With the optimized catalytic system in hand, we explored the scope of the reaction (Scheme 2). A variety of N-pyrimidylindoles participated in the reaction with vinyltrimethylsilane to afford the alkylation products 3ba3ia in moderate yields, with tolerance of electron-withdrawing (F and Cl) and electron-donating (OMe) substituents and steric hindrance at the C3 and C7 positions. Unlike the cobalt-catalyzed C2-alkenylation reaction (Scheme 1a) [33], the reaction did not tolerate a cyano group on the indole substrate. In addition, N-pyrimidyl benzimidazole did not participate in the present alkylation reaction, although it was a good substrate for the C2-alkenylation reaction. A pyridyl group served as an alternative directing group to the pyrimidyl group, affording the alkylation product 3ka in 80% yield. On the other hand, an N,N-dimethylcarbamoyl group, which was previously used as a directing group for rhodium-catalyzed C2-alkenylation [36], was entirely ineffective.

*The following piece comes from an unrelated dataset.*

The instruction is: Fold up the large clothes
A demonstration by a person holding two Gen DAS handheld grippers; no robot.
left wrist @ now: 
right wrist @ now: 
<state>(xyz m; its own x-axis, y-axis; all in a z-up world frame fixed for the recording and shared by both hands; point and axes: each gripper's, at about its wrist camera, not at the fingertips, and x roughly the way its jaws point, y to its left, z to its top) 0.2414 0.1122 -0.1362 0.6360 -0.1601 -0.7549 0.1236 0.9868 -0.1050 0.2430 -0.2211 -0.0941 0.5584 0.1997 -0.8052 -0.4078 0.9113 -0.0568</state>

Vinylsilanes bearing dimethylphenylsilyl and triphenylsilyl groups were amenable to the addition reaction with 1a, affording the adduct 3ab and 3ac in modest yields. Vinyltriethoxysilane also reacted with 1a in 20% yield, although the product could not be separated in a pure form.

[1860-5397-8-174-i2]

Scheme 2: Addition of N-pyrimidylindoles to vinylsilanes.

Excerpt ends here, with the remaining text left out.